Marlon kemudian menjabarkan langkah-langkah replanting yang ideal, dimulai dari proses penumbangan pokok. Ia menyarankan penggunaan excavator PC200 untuk merobohkan pohon sawit tua ke arah gawangan hidup atau pasar pikul. Proses ini langsung diikuti dengan penggalian lubang bonggol berukuran 1,5 x 1,5 x 1 meter, yang dibiarkan terbuka selama satu bulan untuk membunuh inokulum Ganoderma melalui paparan sinar matahari.
“Bonggol dan akar tanaman lama jangan sampai masuk kembali ke dalam lubang. Itu bisa jadi sumber penyakit kalau tidak diurus dengan benar,” katanya.
Setelah itu, dilakukan proses pencacahan atau chipping batang dan bonggol dengan ketebalan maksimal 10 cm menggunakan alat berat. Marlon menekankan bahwa pisau pencacah harus memiliki sirip agar hasil cacahan bisa terbelah dua untuk mempercepat proses pelapukan, dan menghindari hama seperti Oryctes rhinoceros.
Proses ini dilakukan bersamaan dengan penanaman kacang-kacangan (MB) tahap pertama, sebanyak 600 MB per jalur dengan jarak 1 meter. Penanaman MB ini penting supaya lahan cepat tertutup dan bisa menekan perkembangan gulma maupun hama.
Setelah sebulan, lubang bonggol ditutup menggunakan excavator PC50. Tanah penutup diambil dari lokasi lain, bukan dari bekas galian, untuk mencegah genangan air. Penanaman MB tahap kedua dilakukan dengan menambah 900 MB dalam dua jalur, jarak antar tanaman 1,5 meter.
Pemeliharaan dilakukan dengan dangir atau penyiangan pada bulan ke 1, 2, dan 3, serta pemupukan LCC dengan pupuk NPK pada bulan ke 1, 2, dan 6. Penyemprotan gulma dilakukan setelah tanaman berumur 3 bulan.
Marlon juga mengingatkan pentingnya pembuatan teras di lahan tidak rata. Teras dibuat dengan backslope 10-12 derajat dan lebar 4 meter, tidak menembus ke jalan, serta memiliki jarak antar dinding minimal 7,5 meter.
“Teras harus diakhiri dengan jalan.
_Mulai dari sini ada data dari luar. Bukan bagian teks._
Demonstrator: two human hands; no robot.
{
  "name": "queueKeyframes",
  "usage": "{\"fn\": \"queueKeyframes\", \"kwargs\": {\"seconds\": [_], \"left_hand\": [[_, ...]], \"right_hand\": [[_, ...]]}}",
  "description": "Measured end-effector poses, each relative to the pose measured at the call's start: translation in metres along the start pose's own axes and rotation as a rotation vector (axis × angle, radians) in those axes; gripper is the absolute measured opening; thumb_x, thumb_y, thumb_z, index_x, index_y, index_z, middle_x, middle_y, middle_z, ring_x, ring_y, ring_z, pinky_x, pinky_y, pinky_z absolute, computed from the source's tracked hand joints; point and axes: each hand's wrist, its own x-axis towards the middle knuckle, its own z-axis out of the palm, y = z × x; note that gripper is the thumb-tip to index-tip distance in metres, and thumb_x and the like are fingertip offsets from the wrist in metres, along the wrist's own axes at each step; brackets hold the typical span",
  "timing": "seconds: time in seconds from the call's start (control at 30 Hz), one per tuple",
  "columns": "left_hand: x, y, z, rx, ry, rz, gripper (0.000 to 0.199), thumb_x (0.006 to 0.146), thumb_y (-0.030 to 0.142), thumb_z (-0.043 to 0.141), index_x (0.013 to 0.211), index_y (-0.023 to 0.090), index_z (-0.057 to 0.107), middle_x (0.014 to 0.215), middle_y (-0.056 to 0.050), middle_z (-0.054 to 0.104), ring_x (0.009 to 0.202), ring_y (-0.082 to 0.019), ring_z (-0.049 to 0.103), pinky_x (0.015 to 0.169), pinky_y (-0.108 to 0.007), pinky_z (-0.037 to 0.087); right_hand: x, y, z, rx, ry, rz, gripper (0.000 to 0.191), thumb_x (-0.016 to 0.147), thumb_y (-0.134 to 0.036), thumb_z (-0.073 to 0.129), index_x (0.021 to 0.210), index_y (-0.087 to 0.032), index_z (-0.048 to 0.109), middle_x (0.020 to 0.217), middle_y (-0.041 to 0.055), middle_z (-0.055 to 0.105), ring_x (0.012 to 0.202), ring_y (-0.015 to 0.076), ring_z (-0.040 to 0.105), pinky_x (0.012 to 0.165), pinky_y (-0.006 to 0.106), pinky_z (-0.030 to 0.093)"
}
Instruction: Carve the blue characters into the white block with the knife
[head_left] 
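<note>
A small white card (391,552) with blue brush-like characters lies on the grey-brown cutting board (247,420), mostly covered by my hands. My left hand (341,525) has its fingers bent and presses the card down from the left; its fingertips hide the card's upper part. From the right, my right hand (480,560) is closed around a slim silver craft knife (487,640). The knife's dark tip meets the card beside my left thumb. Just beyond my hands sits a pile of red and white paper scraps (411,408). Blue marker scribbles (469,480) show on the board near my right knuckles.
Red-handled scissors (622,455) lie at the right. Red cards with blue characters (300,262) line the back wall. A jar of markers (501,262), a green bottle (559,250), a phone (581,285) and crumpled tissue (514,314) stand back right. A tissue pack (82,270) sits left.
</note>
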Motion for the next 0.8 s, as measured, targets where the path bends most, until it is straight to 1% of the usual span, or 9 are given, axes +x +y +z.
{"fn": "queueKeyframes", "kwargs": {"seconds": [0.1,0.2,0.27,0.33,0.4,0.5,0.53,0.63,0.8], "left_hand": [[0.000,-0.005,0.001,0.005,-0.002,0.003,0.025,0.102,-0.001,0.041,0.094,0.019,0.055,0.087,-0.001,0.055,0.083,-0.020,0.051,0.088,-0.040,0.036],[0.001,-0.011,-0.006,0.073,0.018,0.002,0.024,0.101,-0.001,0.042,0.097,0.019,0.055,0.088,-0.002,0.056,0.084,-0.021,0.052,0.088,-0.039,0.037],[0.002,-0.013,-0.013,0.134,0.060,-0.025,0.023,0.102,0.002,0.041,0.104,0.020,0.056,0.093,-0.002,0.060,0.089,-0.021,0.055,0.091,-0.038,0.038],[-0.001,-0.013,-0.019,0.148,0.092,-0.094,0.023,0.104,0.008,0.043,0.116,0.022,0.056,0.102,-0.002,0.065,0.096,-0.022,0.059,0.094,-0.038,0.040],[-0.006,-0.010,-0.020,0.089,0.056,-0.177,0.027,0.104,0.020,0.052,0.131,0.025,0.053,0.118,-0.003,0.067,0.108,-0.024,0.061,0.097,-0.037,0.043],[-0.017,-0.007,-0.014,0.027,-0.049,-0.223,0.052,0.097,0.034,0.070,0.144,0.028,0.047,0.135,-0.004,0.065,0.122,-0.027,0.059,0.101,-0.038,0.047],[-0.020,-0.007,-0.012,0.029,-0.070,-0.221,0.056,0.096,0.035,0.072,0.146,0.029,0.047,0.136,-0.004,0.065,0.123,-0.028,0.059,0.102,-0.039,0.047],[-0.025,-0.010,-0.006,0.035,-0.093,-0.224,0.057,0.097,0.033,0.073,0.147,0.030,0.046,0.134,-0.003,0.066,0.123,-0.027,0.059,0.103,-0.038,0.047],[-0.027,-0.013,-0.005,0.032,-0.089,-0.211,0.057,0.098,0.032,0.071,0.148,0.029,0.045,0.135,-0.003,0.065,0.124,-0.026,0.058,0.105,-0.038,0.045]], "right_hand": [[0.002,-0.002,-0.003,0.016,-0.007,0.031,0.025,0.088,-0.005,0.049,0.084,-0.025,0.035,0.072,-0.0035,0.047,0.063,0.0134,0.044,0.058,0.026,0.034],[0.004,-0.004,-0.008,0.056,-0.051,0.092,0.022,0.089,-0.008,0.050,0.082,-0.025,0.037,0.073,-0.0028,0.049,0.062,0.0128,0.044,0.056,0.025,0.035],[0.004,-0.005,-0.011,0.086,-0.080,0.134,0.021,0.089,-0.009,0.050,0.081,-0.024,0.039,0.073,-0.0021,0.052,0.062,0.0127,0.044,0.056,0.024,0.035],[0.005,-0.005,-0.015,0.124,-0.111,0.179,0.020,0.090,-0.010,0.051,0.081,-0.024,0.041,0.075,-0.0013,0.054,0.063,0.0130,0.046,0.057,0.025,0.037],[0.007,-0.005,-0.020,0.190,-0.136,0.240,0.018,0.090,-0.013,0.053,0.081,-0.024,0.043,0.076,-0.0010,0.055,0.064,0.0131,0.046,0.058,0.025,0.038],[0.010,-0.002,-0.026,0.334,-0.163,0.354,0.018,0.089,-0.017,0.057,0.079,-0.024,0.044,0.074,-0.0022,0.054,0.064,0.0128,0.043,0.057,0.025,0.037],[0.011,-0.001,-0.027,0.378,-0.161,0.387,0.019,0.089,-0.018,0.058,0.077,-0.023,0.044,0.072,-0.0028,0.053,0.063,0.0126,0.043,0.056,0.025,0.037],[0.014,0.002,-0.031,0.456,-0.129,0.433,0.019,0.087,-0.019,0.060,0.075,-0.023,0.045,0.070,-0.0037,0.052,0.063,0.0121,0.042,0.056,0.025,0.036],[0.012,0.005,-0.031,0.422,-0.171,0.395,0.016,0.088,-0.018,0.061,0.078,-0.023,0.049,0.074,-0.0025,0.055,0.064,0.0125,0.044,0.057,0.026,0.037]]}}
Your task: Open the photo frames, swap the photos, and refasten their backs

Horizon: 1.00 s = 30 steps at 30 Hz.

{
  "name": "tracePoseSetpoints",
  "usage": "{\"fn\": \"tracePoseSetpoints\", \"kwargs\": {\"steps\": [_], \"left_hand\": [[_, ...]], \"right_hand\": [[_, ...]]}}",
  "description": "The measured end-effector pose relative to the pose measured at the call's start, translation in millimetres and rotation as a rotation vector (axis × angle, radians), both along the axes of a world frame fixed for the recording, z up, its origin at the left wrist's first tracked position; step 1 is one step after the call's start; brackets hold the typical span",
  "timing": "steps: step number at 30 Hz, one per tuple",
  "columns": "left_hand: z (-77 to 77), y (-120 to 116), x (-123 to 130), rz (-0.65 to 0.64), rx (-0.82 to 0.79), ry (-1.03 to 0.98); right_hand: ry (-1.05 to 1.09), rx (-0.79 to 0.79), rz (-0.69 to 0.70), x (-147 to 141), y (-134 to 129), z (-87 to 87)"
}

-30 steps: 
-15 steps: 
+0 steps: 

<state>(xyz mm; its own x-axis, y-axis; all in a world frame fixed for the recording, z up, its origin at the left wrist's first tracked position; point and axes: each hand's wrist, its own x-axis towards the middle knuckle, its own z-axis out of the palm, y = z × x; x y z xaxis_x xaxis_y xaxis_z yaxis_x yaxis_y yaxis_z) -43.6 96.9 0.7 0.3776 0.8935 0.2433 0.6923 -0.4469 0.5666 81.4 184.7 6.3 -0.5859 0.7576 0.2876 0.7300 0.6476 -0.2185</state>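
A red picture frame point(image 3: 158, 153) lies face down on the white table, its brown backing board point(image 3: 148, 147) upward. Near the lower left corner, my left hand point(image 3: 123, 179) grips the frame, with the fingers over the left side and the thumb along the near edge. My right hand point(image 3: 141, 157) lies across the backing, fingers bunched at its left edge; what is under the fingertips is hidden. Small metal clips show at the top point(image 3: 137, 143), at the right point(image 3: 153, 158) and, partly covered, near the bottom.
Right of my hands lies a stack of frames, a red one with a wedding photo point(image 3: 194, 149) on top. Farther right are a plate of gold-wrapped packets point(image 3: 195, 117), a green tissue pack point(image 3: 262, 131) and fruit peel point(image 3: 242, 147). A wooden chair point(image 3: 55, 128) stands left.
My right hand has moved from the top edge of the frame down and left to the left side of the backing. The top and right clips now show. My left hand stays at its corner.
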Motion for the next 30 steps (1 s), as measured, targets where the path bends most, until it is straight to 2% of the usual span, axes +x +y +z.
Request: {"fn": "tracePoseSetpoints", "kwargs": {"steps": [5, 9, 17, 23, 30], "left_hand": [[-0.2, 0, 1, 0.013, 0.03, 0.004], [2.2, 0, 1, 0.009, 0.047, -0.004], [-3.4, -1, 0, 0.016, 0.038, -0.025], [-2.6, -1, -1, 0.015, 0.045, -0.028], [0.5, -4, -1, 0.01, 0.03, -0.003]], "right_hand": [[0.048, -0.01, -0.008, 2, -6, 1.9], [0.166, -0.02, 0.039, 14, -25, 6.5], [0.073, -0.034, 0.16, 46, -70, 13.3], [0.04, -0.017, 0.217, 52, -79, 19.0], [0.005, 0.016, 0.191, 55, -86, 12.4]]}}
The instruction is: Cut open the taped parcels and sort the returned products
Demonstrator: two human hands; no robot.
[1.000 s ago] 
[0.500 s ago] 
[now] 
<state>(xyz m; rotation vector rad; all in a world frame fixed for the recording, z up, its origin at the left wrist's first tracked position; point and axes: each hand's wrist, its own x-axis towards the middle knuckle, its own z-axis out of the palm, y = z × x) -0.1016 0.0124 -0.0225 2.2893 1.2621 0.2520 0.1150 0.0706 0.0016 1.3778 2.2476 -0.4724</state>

Jika ada area yang tidak bisa ditanami, jangan dipaksakan karena bisa menjadi titik rawan banjir,” ujarnya.
Ia juga mengingatkan bahwa replanting sawit tidak boleh dilakukan serempak dalam satu hamparan luas. Pola tanam selang-seling harus dipertahankan agar populasi serangga penyerbuk alami seperti Elaeidobius tetap terjaga.
Proses terakhir adalah pembuatan lubang tanam dan penanaman bibit yang dilakukan saat musim hujan. Bibit diberi 100 gram trichoderma di dasar lubang dan NPK 15-15-6 sebanyak 200 gram di sekeliling tanaman.
Dengan tahapan replanting yang tepat, Marlon berharap produktivitas kebun sawit dapat meningkat dan risiko serangan penyakit maupun kegagalan tanam bisa ditekan.